L’immigration clandestine en provenance des Comores voisines se poursuit-elle malgré les progrès du Corona ?

Malheureusement, des kwassas chargés de clandestins continuent d’arriver à Mayotte en provenance de l’Union des Comores. Ils ne sont plus interpellés depuis que le centre de rétention administrative a été fermé et que les expulsions ont été stoppées. Les autorités comoriennes ont saisi le premier cas déclaré de contamination à Mayotte pour décider, de nouveau, de bloquer la réadmission de leurs ressortissants. De plus, l’épidémie débute parallèlement aux Comores voisines, ce qui risque d’entraîner une très importante vague migratoire vers Mayotte. Là encore, le gouvernement le sait mais n’en tire pas les conséquences en matière de renforcement de la marine nationale, ni de renforcement des effectifs de police aux frontières, ni en termes de création de structures d’accueil et de confinement à terre. Cette inertie coupable risque d’entraîner d’inévitables tensions communautaires, les Mahorais qui sont déjà minoritaires chez eux n’en pouvant plus.

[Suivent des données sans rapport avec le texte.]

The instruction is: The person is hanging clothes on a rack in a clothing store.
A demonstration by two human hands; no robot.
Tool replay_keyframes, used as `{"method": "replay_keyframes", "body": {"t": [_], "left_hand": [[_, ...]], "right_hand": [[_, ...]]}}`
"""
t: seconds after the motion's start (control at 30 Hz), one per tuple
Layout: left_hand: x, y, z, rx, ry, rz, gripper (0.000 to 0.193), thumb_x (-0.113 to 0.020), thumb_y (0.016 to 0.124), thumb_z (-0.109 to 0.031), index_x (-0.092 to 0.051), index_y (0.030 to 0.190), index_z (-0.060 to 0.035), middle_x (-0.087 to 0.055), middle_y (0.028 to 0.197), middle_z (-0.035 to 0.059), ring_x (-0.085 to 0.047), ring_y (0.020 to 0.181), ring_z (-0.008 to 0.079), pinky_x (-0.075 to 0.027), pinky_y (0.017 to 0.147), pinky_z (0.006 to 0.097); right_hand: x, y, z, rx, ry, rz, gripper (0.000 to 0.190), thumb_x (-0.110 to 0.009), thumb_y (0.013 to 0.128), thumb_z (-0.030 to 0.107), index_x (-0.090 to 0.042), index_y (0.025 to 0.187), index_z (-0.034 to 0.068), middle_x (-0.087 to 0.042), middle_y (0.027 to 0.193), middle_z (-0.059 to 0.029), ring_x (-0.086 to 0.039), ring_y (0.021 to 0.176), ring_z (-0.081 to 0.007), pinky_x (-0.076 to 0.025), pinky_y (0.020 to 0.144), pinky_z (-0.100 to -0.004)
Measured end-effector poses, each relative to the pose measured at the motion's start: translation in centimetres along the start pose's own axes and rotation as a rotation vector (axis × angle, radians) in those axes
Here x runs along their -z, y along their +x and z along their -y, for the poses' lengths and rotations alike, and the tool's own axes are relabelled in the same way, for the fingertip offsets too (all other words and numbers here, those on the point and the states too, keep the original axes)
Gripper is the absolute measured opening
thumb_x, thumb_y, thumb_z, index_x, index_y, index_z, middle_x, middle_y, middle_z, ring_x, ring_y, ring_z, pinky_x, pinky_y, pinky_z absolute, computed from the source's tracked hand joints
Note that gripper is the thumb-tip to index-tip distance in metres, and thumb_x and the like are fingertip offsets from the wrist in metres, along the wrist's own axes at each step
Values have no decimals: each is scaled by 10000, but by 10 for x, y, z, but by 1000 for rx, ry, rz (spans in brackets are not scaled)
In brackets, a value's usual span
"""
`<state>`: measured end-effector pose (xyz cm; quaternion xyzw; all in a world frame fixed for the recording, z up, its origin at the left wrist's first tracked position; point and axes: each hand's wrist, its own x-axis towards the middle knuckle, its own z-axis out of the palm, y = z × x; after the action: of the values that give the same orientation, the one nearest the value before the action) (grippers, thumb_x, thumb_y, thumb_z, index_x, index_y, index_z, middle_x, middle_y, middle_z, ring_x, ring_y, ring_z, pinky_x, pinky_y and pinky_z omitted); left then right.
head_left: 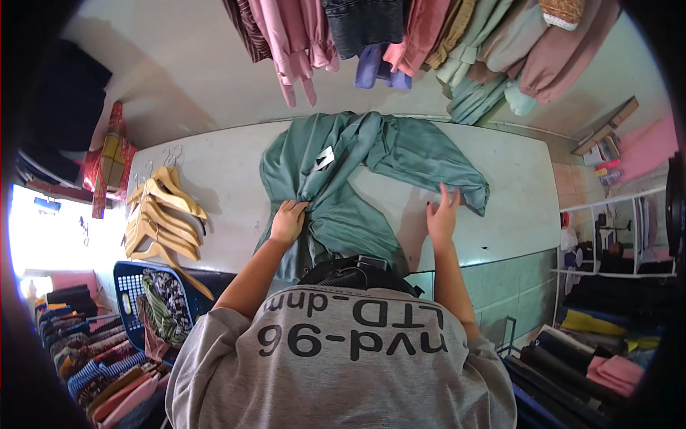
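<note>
A green long-sleeved garment (353,214) lies spread and rumpled on a white table (514,187), its near edge hanging close to my waist. My left hand (289,217) is closed on gathered cloth at the garment's middle. Fingers apart, my right hand (444,214) is just below the sleeve (445,166) that stretches to the right; whether the fingertips touch it I cannot tell. A black and white tag (324,159) rests on the cloth above my left hand.
Several wooden hangers (163,214) are piled at the table's left end. Below them stands a blue plastic basket (126,300) with clothes inside. Garments (364,32) hang overhead along the wall. Folded clothes (579,343) fill the lower right, beside a white rack (595,236).
</note>
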<state>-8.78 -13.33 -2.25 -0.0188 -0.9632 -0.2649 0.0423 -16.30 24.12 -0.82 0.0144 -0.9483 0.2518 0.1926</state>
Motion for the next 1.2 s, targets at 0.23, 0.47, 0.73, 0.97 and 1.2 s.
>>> {"method": "replay_keyframes", "body": {"t": [0.23,0.47,0.73,0.97,1.2], "left_hand": [[-10,-23,-33,3,-205,245,240,-584,755,-60,-613,993,-40,-624,933,169,-597,874,335,-472,783,378],[28,40,-46,-11,-184,778,196,-572,801,-147,-653,966,-80,-663,848,90,-637,779,259,-487,720,329],[-16,181,-110,-295,142,148,561,-518,791,-40,-401,1310,-218,-359,1375,97,-355,1256,299,-330,1025,398],[-72,244,-142,-552,400,339,688,-443,779,30,-303,1373,-287,-294,1422,69,-275,1315,259,-267,1071,419],[-63,243,-119,-531,658,268,267,-510,801,-151,-625,1040,-184,-501,1217,13,-358,1245,232,-240,1062,438]], "right_hand": [[-32,3,44,325,315,597,322,-613,773,210,-571,1063,76,-603,1005,-153,-579,923,-323,-480,755,-393],[-1,-33,0,247,254,608,279,-621,689,132,-589,957,60,-604,918,-166,-577,840,-353,-471,725,-419],[76,-58,-94,-203,25,488,260,-617,661,86,-586,915,35,-599,852,-184,-572,785,-373,-455,697,-432],[91,-57,-68,-243,-108,-59,322,-630,697,110,-570,1012,78,-569,926,-133,-542,878,-335,-445,748,-425],[68,-86,-9,7,-18,318,366,-648,674,129,-565,1030,115,-546,963,-107,-544,883,-316,-476,718,-412]]}}
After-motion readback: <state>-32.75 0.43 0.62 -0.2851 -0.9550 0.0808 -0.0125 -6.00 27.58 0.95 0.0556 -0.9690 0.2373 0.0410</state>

Mayotte est assise sur un volcan et a vécu un tremblement de terre de magnitude 5.3 samedi. Les esprits sont inquiets car Mayotte tremble d’être entraînée dans la spirale diabolique de trois crises s’alimentant dangereusement les unes avec les unes. L’effondrement des capacités hospitalières risque d’entraîner un effondrement général de l’État à Mayotte favorisant une vague migratoire qui attisera le risque d’embrasement communautaire généralisé. Une tragédie humaine est devant nous. Il reste quelques jours au gouvernement pour l’éviter.